Als IHK Mittlerer Niederrhein sind Sie für eine Region in NRW aktiv. Sind die verschiedenen Bundesländer unterschiedlich anfällig für die Energiekrise?
Dominik Heyer NRW und insbesondere auch der Mittlere Niederrhein sind als Industriestandorte traditionell stärker abhängig von der Energiesicherheit. Daher stehen wir in unserer Region in den nächsten Monaten vor einer besonders großen Herausforderung. Allerdings bedeutet ein drohender Lieferstopp aus Russland nicht, dass gar kein Gas mehr nach Deutschland fließt. Wir sehen schon heute, dass sich die Kapazitäten aus den westlichen Nachbarländern, aus den Niederlanden und Belgien deutlich erhöht haben.

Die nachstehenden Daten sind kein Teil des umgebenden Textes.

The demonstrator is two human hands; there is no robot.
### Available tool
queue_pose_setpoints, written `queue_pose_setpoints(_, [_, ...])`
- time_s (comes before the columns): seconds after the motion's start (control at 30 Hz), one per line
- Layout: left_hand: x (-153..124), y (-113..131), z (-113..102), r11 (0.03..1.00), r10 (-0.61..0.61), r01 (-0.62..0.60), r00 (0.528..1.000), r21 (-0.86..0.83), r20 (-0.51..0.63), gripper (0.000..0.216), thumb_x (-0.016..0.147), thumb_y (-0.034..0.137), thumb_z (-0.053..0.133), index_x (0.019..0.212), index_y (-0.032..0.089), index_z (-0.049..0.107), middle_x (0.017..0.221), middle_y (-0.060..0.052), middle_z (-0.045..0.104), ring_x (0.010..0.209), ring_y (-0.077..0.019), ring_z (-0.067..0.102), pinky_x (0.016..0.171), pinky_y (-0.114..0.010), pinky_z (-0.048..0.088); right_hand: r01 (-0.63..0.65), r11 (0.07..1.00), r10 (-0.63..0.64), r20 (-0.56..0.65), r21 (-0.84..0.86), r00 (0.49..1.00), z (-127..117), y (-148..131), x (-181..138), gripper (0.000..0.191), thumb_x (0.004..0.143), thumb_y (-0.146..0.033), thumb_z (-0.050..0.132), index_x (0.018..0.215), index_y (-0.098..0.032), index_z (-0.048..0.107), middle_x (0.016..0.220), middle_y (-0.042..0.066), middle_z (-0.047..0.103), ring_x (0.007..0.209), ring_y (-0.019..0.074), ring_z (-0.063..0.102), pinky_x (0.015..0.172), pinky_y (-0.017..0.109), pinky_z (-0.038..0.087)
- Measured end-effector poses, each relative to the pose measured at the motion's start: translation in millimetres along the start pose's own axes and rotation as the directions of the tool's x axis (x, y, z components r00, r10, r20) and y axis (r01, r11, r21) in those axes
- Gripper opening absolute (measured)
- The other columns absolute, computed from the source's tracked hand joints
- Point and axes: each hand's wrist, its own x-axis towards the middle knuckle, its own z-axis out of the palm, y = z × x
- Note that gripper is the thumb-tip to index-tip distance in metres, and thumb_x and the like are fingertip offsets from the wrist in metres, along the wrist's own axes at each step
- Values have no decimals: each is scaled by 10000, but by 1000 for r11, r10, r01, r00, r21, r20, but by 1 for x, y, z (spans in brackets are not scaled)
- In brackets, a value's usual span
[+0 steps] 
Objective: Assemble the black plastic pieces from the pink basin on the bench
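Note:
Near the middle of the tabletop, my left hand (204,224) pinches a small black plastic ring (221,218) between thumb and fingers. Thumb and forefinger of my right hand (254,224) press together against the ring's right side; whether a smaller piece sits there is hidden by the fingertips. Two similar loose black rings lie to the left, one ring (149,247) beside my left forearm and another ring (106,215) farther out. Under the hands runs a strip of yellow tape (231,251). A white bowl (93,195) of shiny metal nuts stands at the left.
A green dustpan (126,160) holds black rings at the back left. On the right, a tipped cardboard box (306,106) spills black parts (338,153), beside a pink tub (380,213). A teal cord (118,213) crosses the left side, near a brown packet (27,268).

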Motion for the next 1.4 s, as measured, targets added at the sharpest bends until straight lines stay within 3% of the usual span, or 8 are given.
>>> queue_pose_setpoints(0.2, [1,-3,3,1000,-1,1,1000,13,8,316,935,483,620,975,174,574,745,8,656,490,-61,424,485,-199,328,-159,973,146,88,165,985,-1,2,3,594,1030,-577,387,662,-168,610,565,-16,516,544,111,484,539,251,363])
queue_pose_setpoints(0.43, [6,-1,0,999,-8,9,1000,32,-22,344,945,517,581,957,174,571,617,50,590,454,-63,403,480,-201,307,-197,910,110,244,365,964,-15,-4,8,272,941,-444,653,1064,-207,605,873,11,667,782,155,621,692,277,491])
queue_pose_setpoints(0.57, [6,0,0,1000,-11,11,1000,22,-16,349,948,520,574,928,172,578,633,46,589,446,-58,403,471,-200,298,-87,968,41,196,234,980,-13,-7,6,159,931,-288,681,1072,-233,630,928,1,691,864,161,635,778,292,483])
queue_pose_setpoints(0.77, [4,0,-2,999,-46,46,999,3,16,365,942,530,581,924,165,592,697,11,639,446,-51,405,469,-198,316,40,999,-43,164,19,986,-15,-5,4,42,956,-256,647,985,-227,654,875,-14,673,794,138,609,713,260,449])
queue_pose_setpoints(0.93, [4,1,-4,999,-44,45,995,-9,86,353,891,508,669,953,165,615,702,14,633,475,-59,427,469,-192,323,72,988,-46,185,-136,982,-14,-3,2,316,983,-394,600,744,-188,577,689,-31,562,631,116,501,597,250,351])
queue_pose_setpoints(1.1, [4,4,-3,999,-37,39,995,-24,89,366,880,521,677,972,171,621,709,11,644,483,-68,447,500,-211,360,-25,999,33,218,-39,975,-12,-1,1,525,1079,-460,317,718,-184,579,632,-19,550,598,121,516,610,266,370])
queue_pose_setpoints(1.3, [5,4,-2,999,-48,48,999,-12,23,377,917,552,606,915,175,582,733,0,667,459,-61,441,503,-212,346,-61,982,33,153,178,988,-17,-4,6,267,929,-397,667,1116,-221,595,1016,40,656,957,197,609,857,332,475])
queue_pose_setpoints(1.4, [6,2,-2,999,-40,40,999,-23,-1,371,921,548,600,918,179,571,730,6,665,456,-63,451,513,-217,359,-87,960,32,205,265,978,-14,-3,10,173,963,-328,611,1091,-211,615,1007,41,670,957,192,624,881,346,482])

Werden Sie als IHK-Vertreter in diesen Tagen verstärkt von Unternehmen angesprochen zum Thema Energiesicherheit?
Dominik Heyer Unsere Erstberatung Energieberatung ist in der Tat derzeit stark nachgefragt. Zuletzt haben wir gemeinsam mit den Stadtwerken Neuss eine Veranstaltung für die gasintensiven Unternehmen in der Region angeboten. Dies planen wir auch in den anderen Regionen unseres Kammerbezirks. Dabei geht es insbesondere um größere Unternehmen, die nach der registrierenden Leistungsmessung (RLM) abgerechnet werden, also enger getaktet. Die Resonanz war sehr gut und der Austausch zwischen Unternehmen und Stadtwerken beziehungsweise Netzbetreibern ist natürlich essenziell in diesen Tagen.
Sind Gas und Strom gleichermaßen problematisch?

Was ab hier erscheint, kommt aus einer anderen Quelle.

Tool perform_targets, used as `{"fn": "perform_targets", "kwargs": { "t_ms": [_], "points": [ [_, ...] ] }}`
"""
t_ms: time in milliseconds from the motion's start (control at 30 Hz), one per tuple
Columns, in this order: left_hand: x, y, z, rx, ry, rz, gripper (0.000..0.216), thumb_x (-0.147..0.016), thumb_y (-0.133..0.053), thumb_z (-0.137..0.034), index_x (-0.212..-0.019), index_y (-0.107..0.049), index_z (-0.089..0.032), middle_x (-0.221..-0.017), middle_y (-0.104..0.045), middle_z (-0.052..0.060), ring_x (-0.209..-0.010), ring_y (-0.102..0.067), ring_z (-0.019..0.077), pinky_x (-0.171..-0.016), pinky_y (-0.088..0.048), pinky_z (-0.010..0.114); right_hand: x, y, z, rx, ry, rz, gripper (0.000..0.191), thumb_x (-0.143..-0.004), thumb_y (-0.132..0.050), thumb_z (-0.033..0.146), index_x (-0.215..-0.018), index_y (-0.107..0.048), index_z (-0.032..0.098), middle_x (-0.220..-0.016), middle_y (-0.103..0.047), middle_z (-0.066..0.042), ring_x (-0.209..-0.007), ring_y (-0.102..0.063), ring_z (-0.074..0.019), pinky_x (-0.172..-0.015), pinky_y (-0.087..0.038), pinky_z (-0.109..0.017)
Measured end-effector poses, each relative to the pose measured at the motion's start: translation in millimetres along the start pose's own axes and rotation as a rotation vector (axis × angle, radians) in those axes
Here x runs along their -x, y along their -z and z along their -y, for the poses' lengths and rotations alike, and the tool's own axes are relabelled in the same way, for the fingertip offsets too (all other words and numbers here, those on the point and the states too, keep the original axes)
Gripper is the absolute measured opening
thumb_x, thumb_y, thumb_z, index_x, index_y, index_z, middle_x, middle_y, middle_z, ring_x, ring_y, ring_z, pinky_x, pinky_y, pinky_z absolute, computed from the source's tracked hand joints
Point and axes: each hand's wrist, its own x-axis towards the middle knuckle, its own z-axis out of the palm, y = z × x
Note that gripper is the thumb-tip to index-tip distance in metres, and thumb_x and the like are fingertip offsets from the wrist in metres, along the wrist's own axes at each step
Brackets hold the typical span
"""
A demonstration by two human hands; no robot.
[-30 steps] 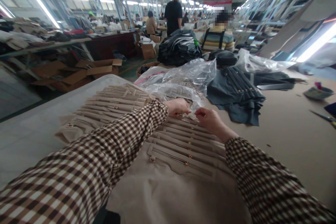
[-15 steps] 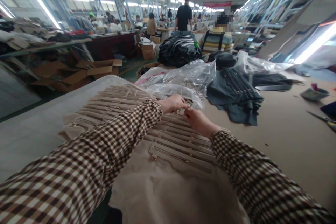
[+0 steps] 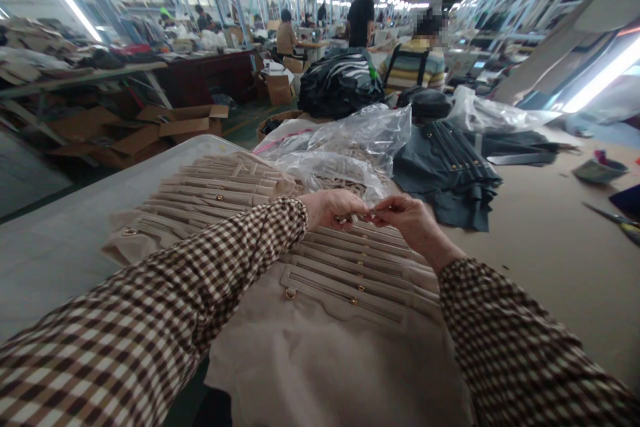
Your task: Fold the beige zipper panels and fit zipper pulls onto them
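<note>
My left hand (image 3: pixel 339 207) is closed over the far end of a row of beige fabric pieces (image 3: pixel 350 277), its fingers curled round small bits I cannot make out. Fingertip to fingertip with it, my right hand (image 3: pixel 413 220) pinches something small, too tiny to name. The beige pieces overlap in layers, with zips and gold-coloured metal parts, and a D-ring (image 3: pixel 291 293) shows on the nearest one. Just beyond my hands lies a clear plastic bag (image 3: pixel 365 137) with small brown pieces (image 3: pixel 345 185) at its mouth.
More beige pieces (image 3: pixel 210 190) lie to the left. Dark grey fabric pieces (image 3: pixel 445 167), scissors (image 3: pixel 613 215) and a small bowl (image 3: pixel 600 170) are on the table (image 3: pixel 540 233) to the right. Cardboard boxes (image 3: pixel 135 137) stand on the floor at left; people sit and stand farther off.
My right hand has shifted right and slightly up, its fingers now more stretched in a pinch. My left hand has turned a little, staying near the same place. The camera view has moved slightly.
</note>
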Motion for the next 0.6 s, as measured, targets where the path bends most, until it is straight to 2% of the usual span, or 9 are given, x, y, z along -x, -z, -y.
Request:
{"fn": "perform_targets", "kwargs": {
  "t_ms": [100, 200, 300, 367, 600],
  "points": [
    [-1, -2, -1, -0.043, -0.003, -0.022, 0.01, -0.081, -0.063, -0.026, -0.084, -0.063, -0.016, -0.062, -0.052, -0.004, -0.046, -0.046, 0.0053, -0.043, -0.036, 0.018, 3, 4, -1, 0.206, 0.01, 0.01, 0.037, -0.063, -0.072, 0.049, -0.078, -0.062, 0.016, -0.061, -0.061, 0.0, -0.055, -0.055, -0.0116, -0.055, -0.048, -0.025],
    [-2, -9, -5, -0.15, -0.021, -0.101, 0.006, -0.079, -0.065, -0.022, -0.081, -0.062, -0.016, -0.053, -0.046, -0.007, -0.042, -0.043, 0.006, -0.041, -0.03, 0.018, 4, 10, -5, 0.468, -0.06, 0.033, 0.029, -0.072, -0.06, 0.042, -0.081, -0.066, 0.015, -0.055, -0.056, 0.001, -0.049, -0.049, -0.0103, -0.048, -0.04, -0.022],
    [-3, -17, -9, -0.296, -0.036, -0.18, 0.01, -0.076, -0.067, -0.016, -0.068, -0.06, -0.015, -0.045, -0.039, -0.007, -0.039, -0.036, 0.0058, -0.04, -0.022, 0.02, 3, 13, -10, 0.643, -0.114, 0.044, 0.017, -0.068, -0.058, 0.027, -0.073, -0.07, 0.015, -0.05, -0.055, 0.002, -0.048, -0.046, -0.0103, -0.048, -0.035, -0.022],
    [-4, -21, -11, -0.376, -0.039, -0.207, 0.013, -0.074, -0.067, -0.014, -0.063, -0.06, -0.015, -0.042, -0.039, -0.007, -0.039, -0.035, 0.0063, -0.041, -0.022, 0.021, 2, 14, -13, 0.751, -0.118, 0.033, 0.015, -0.065, -0.058, 0.02, -0.068, -0.072, 0.016, -0.052, -0.058, 0.001, -0.053, -0.048, -0.011, -0.052, -0.035, -0.023],
    [-5, -22, -15, -0.555, -0.044, -0.212, 0.007, -0.075, -0.067, -0.016, -0.068, -0.067, -0.015, -0.042, -0.042, -0.006, -0.044, -0.038, 0.0086, -0.046, -0.026, 0.023, 4, 15, -14, 0.959, -0.113, 0.089, 0.021, -0.07, -0.057, 0.02, -0.075, -0.077, 0.018, -0.06, -0.064, -0.001, -0.063, -0.055, -0.0133, -0.057, -0.035, -0.023]
  ]
}}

Dominik Heyer Teilweise bedingen sie einander, 15 Prozent des Stroms wird zum Beispiel aus Gas erzeugt. Es hilft, dass bereits beschlossen wurde, dass bestimmte Kohlekraftwerke auch hier im Rheinischen Revier wieder aus der Bereitschaft geholt werden. Dennoch lautet natürlich unser Appell, behutsam mit dem Gas umzugehen.
Das Energiesicherungsgesetz sieht vor, dass Preissteigerungen durch die Versorger trotz bestehender Verträge weitergegeben werden dürfen. Ein Problem?
Dominik Heyer Das ist natürlich ein Thema, das in der Wirtschaft kritisch gesehen wird. Wenn Preissteigerungen auch unterjährig weitergegeben werden dürfen, ist die Liquidität der Unternehmen in Gefahr.